About this exercise: Wherever the word "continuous" appears in the entries, copy the whole line.
Top of Dataset content
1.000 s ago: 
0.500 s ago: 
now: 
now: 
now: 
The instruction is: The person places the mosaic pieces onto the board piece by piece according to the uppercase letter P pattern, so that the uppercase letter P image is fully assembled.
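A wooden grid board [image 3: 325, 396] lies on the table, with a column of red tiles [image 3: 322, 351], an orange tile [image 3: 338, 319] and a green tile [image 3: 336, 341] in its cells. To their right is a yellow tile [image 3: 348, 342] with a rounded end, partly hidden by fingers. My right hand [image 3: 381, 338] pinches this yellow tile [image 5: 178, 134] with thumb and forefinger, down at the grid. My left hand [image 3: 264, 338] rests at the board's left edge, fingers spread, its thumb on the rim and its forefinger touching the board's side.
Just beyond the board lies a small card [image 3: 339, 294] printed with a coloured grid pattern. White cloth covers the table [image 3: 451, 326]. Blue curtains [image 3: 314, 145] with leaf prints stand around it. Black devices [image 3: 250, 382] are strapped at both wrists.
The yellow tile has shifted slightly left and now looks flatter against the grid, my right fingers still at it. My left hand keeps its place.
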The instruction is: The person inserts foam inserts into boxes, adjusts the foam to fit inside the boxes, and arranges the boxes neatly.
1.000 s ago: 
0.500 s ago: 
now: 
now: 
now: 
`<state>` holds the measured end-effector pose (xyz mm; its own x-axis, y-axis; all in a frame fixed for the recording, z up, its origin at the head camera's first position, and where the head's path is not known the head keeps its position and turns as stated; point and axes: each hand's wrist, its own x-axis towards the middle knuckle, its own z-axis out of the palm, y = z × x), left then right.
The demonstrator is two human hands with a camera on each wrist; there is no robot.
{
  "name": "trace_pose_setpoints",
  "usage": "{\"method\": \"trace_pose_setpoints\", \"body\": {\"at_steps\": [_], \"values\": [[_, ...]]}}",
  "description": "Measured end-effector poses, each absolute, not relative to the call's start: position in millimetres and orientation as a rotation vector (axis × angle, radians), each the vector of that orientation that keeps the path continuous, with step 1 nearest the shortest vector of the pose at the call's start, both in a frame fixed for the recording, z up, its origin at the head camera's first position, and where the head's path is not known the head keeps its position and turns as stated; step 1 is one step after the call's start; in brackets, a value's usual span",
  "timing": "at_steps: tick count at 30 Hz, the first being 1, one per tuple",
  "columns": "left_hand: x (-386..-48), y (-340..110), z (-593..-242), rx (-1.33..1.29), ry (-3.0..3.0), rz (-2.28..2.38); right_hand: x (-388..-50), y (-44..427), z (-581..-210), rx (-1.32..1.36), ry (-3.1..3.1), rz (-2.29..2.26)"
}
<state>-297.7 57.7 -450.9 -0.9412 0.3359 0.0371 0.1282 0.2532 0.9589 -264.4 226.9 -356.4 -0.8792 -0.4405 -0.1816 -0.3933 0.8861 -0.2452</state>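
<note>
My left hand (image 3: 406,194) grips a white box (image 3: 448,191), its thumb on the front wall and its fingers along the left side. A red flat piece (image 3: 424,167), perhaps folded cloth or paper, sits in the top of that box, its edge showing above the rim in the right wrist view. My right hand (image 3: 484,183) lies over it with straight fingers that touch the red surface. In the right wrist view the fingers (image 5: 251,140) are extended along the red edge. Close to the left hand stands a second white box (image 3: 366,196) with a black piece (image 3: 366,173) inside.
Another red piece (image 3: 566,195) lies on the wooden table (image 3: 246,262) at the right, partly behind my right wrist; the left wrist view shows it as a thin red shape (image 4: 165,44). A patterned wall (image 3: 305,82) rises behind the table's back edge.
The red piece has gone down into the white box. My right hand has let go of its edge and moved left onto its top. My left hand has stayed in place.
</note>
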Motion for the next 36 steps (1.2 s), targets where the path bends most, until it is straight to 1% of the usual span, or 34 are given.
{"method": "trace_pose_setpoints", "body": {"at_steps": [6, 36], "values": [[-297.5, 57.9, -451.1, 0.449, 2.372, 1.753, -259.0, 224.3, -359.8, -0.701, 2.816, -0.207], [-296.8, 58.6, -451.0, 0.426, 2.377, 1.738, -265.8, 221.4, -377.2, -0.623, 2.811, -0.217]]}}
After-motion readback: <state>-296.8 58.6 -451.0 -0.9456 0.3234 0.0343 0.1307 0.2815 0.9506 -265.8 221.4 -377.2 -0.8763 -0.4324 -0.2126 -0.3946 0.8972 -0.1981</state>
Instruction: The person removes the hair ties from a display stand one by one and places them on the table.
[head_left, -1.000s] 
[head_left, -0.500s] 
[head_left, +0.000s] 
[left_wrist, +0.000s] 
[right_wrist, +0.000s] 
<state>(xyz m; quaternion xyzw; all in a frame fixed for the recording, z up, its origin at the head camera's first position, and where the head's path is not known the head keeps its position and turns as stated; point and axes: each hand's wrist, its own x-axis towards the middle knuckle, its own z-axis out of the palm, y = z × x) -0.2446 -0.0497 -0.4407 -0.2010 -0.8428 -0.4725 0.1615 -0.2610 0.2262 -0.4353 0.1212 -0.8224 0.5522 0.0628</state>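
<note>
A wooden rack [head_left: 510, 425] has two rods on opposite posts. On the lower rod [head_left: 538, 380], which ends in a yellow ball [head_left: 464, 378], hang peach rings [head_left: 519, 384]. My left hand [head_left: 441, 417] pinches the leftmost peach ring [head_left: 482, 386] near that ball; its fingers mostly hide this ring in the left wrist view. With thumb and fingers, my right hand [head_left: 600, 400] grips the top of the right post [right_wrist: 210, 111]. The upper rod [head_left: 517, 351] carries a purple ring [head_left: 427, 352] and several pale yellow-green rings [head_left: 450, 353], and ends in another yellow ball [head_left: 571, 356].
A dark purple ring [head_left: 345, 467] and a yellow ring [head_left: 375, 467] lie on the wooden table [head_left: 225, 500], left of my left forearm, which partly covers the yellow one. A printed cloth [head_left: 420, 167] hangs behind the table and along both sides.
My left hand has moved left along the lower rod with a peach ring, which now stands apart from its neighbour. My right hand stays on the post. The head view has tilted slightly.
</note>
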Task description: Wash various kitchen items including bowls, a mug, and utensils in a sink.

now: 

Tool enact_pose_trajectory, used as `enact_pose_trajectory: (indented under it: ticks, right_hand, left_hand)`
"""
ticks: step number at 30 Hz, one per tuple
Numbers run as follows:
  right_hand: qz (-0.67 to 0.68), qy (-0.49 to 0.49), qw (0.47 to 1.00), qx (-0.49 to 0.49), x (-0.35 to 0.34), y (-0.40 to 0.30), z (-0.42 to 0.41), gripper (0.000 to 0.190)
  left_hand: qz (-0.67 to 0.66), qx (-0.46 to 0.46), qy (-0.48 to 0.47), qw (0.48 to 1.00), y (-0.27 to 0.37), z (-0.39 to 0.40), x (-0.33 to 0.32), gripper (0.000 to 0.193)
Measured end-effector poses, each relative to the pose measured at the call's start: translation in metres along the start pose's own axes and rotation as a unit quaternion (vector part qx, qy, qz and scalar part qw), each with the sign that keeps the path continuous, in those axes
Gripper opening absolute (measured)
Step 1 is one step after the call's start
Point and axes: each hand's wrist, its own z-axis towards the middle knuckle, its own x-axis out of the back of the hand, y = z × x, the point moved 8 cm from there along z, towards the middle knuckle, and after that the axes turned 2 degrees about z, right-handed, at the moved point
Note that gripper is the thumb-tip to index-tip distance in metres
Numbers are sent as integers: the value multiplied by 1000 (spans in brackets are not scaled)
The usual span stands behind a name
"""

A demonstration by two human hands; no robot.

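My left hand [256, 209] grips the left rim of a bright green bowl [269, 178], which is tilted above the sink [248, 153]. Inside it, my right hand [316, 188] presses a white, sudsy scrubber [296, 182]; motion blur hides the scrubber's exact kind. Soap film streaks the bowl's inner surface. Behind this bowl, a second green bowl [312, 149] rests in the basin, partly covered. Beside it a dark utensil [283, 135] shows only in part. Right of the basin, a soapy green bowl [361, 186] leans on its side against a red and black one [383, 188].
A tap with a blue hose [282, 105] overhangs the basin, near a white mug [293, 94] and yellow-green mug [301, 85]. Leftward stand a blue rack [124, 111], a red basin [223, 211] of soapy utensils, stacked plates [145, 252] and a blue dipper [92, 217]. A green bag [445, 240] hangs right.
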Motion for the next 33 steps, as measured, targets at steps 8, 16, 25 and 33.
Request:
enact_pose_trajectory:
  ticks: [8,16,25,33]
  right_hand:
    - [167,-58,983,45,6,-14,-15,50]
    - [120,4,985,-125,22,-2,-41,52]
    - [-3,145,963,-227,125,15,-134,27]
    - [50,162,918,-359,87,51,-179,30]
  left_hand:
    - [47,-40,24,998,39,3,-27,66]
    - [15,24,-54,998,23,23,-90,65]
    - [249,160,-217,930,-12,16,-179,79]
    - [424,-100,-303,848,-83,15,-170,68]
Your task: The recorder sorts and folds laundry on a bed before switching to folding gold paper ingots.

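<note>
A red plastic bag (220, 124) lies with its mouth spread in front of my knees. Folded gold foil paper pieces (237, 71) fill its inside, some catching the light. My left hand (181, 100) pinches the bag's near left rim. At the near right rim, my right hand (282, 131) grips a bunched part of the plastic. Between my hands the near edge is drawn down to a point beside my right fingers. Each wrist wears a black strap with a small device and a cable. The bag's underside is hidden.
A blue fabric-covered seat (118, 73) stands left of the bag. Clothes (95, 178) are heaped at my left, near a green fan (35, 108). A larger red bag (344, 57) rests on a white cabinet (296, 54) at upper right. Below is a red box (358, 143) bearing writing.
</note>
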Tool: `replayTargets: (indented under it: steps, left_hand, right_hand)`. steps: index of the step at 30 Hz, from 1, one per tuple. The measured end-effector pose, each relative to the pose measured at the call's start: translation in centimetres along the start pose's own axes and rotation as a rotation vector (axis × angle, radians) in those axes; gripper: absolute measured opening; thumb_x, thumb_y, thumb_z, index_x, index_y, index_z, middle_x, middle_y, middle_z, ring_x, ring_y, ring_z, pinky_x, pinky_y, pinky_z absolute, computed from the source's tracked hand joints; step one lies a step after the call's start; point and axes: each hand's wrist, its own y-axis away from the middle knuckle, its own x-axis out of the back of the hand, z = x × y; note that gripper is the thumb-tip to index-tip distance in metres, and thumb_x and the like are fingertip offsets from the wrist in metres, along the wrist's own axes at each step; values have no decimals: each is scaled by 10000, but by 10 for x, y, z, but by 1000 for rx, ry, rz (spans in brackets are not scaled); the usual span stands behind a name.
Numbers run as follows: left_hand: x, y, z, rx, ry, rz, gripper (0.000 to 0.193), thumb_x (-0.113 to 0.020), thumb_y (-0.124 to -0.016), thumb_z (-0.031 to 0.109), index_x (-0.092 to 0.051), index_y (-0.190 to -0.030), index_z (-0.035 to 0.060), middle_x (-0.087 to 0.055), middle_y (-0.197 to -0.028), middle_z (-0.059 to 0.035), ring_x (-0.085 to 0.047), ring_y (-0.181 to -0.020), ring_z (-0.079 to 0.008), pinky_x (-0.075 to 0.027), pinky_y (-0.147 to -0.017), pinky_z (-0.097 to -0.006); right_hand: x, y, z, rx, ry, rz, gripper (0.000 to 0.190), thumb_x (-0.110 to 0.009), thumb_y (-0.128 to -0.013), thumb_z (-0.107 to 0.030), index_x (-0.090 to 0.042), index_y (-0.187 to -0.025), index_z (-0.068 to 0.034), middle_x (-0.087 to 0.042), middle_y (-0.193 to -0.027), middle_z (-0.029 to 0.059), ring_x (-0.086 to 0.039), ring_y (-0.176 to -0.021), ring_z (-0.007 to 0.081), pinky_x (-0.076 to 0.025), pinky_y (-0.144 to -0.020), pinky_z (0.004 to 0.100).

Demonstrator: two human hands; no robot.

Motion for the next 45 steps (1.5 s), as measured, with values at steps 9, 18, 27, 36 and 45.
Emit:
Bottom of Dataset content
Exercise answer:
  "description": "Measured end-effector poses, each absolute, not relative to the call's start: position in millimetres and orientation as a rotation vector (axis × angle, radians), each the vector of that orientation that keeps the path continuous, with step 1 nearest the shortest vector of the pose at the call's start, both in a frame fixed for the recording, z up, its origin at the head camera's first position, and where the head's path is not known the head keeps its position and turns as stated; step 1 is one step after the call's start; in brackets, a value's usual span",
Measured end-effector poses, each relative to the pose measured at the call's start: translation in metres along the start pose's own axes and rotation as a unit quaternion (vector part qx, qy, qz and scalar part qw), each with the sign that keeps the path continuous, in those axes

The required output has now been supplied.